Edie Ceccarelli, pride of Willits and 2nd oldest person in world, dies at 116
Edith Ceccarelli, for more than a year the oldest living American and for far longer the pride of Willits, died Thursday in her sleep.
Her gentle passing came not quite three weeks after her hometown in the heart of Mendocino County grandly celebrated the Feb. 5 birthday that made her only the second person alive to attain age 116.
Since her death, tears have flowed at Willits’ six-resident Holy Ghost Residential Care Home, where Ceccarelli, who went by Edie, lived since she was 107. Prior to that, she fared well alone in her Willits home.
“I hope people understand, it’s sad,” said Perla Gonzalez, co-owner of the Holy Ghost residence. She said Edie Ceccarelli was so much more than old.
Gonzalez remembers Edie offering her most classic piece of advice for extraordinary longevity: “Have a couple of fingers of red wine with your dinner, and mind your own business.”
But, in truth, Gonzalez said Friday, “I think the secret was really her positivity, and her sincerity and kindness. I don’t think she ever thought bad about other people.”
Gonzalez said Ceccarelli also was, all her life, extraordinarily active, healthy and vital — and a member of the Clean Plate Club. “We know she loved to eat,” Gonzalez said.
For the most part she required no assistance at the table, but now and again in recent weeks, she showed little or no interest in her meals.
On Thursday, Gonzalez said, her caregivers at the Holy Ghost home helped her eat a bit of strawberry yogurt, a few tastes of applesauce and a couple of spoonfuls of perhaps her favorite food — ice cream. That was all.

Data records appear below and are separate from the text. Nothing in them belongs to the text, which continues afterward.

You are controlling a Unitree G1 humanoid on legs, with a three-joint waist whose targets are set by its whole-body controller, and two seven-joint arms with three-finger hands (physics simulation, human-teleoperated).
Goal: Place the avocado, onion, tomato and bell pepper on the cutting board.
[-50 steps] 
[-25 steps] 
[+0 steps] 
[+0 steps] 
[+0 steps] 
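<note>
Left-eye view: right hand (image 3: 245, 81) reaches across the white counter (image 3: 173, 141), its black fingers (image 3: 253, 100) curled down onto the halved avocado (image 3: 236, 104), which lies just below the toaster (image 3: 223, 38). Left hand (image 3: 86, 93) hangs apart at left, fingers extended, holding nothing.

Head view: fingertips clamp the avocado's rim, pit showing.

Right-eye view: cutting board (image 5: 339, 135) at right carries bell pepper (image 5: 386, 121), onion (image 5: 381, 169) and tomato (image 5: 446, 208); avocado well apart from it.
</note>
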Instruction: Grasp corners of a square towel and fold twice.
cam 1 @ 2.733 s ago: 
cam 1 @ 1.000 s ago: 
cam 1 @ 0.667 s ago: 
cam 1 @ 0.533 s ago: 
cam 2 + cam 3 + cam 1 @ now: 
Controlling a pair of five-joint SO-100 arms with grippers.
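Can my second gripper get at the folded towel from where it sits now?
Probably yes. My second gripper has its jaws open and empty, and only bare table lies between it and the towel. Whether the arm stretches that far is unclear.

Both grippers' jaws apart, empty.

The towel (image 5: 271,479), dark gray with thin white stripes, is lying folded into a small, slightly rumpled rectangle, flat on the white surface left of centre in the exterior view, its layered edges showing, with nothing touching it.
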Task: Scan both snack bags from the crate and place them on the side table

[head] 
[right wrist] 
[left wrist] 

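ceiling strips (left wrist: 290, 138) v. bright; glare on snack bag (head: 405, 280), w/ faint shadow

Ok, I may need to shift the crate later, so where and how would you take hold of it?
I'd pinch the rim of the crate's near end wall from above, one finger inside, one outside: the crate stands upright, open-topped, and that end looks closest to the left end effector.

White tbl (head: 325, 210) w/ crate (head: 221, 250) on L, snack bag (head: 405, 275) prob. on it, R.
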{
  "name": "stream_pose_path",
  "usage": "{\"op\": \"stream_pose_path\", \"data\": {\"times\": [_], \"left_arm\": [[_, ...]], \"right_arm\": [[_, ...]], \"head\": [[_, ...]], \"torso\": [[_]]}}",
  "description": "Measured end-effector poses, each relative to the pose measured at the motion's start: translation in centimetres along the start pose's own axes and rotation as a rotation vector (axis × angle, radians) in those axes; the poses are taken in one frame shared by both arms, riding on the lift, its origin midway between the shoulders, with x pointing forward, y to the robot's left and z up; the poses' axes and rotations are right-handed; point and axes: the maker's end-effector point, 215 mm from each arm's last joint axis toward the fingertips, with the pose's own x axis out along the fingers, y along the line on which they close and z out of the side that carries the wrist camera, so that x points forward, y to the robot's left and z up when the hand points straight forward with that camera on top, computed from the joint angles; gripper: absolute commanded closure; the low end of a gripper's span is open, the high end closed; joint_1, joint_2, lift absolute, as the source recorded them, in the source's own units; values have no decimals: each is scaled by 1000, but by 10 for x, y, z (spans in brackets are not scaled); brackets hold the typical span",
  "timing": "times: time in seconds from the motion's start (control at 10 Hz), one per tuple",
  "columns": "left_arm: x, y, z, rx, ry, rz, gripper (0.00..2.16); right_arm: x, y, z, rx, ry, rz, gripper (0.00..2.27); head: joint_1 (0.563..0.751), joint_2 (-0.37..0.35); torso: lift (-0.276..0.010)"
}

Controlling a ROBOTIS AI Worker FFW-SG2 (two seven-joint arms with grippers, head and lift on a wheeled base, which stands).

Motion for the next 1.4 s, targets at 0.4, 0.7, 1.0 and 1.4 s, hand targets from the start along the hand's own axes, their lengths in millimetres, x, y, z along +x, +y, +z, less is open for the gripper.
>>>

The woman renowned for being born in 1908 and for dressing impeccably and greeting people on her long walks through Willits mostly slept on Thursday. Said Gonzalez, “I would say that for the last week we just kept her in bed because she was too weak to sit or stand.”
A hospice nurse had been visiting. Edie’s primary care doctor, Elizabeth Olson, came whenever Gonzalez reached out to her. Edie’s cousins in Willits arranged Thursday for a priest to offer the last rites.
Gonzales said everyone involved in Edie’s care could not have been more responsive. “The beauty of a small town,” she said.
When the end came at midafternoon Thursday, said Gonzalez, “It was very peaceful.”
The global wonder had lived — and for the most part lived very well — for 116 years and 17 days.
How many other human beings ever are verified to have lived to age 116? Not even 30.
On Friday, Willits Mayor Saprina Rodriguez was missing Edie.
“Despite the fact she was 116, we were all cheering and rooting for her next birthday,” Rodriguez said. She said that in Willits, a city of only about 5,000, Edie was well known and deeply admired.
“We’ll definitely take a moment of silence for her at the next council meeting,” the mayor said.
Rodriguez may always remember when on Feb. 4, just before the start of the city’s long, 116th birthday parade, she was alongside Ceccarelli when she was presented a glorious, decorated cake and was told it was her birthday.
“Her eyes just kind of lit up and she said, ‘What? It’s my birthday!’” Rodriguez recalled.
A moment later, Edie traced a couple of fingers along the icing and tasted it. Then she ran her fingers along the cake again.
That Feb. 4 parade was, despite a wet and windy storm, the biggest ever for Ceccarelli. News stories about it ran in the New York Times, on ABC World News with David Muir and elsewhere.
In recent years, as deaths occurred among the few people on Earth older than she, Ceccarelli unwittingly achieved one distinction after another.
She became the oldest person living in California on July 2, 2022.
On Jan. 3, 2023, with the passing of 115-year-old Bessie Hendricks of Iowa, Ceccarelli became the oldest living American.
On Oct. 16, 2023, she turned 115 years and 253 days old, the age required to set a record as the oldest person ever to have lived in California.
Just last Dec. 12, Fusa Tatsumi died in Japan at 116. On that day, researchers with the Guinness Book of World Records and the Los Angeles-based Gerontology Research Group moved Edie up from the Earth’s third oldest living person, to second.
That is where she was on Thursday, one notch below Maria Branyas Morera of Spain, whose 117th birthday is March 4.
“She lived a great life,” said cousin Lee Persico, also of Willits. “I just wish she’d outlasted the other lady and made it to the Oldest in the World.”
Robert Young of the Gerontology Research Group had heard a great deal about Ceccarelli when he and colleague Natalie Coles came to see her in Willits last fall. Young, the group’s director of supercentenarian (110 years old and older) research and database division, was impressed.